The Wing area Variable and in Excess.—The travelling-surfaces of insects, bats, and birds greatly exceed those of fishes and swimming animals; the travelling-surfaces of swimming animals being greatly in excess of those of animals which walk and run. The wing area of insects, bats, and birds varies very considerably, flight being possible within a comparatively wide range. Thus there are light-bodied and large-winged insects and birds—as the butterfly (fig. 57) and heron (fig. 60, p. 126); and others whose bodies are comparatively heavy, while their wings are insignificantly small—as the sphinx moth and Goliath beetle (fig. 58) among insects, and the grebe, quail, and partridge (fig. 59, p. 126) among birds.

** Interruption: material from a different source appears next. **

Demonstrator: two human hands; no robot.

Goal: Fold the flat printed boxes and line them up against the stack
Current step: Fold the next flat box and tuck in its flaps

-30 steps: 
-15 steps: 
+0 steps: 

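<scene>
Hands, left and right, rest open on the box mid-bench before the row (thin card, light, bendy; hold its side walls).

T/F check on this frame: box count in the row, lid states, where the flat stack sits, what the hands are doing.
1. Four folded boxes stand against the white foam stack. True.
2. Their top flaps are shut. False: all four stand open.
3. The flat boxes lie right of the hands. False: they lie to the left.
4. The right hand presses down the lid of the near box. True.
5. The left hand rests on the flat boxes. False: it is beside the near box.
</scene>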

The apparent inconsistencies in the dimensions of the body and wings are readily explained by the greater muscular development of the heavy-bodied short-winged insects and birds, and the increased power and rapidity with which the wings in them are made to oscillate. In large-winged animals the movements are slow; in small-winged ones comparatively very rapid. This shows that flight may be attained by a heavy, powerful animal with comparatively small wings, as well as by a lighter one with enormously enlarged wings. While there is apparently no fixed relation between the area of the wings and the animal to be raised, there is, unless in the case of sailing birds,70 an unvarying relation between the weight of the animal, the area of its wings, and the number of oscillations made by them in a given time. The problem of flight thus resolves itself into one of weight, power, velocity, and small surfaces; versus buoyancy, debility, diminished speed, and extensive surfaces,—weight in either case being a sine quâ non. In order to utilize the air as a means of transit, the body in motion, whether it moves in virtue of the life it possesses, or because of a force superadded, must be heavier than the air. It must tread and rise upon the air as a swimmer upon the water, or as a kite upon the wind. It must act against gravity, and elevate and carry itself forward at the expense of the air, and by virtue of the force which resides in it. If it were rescued from the law of gravity on the one hand, and bereft of independent movement on the other, it would float about uncontrolled and uncontrollable, as happens in the ordinary gas-balloon.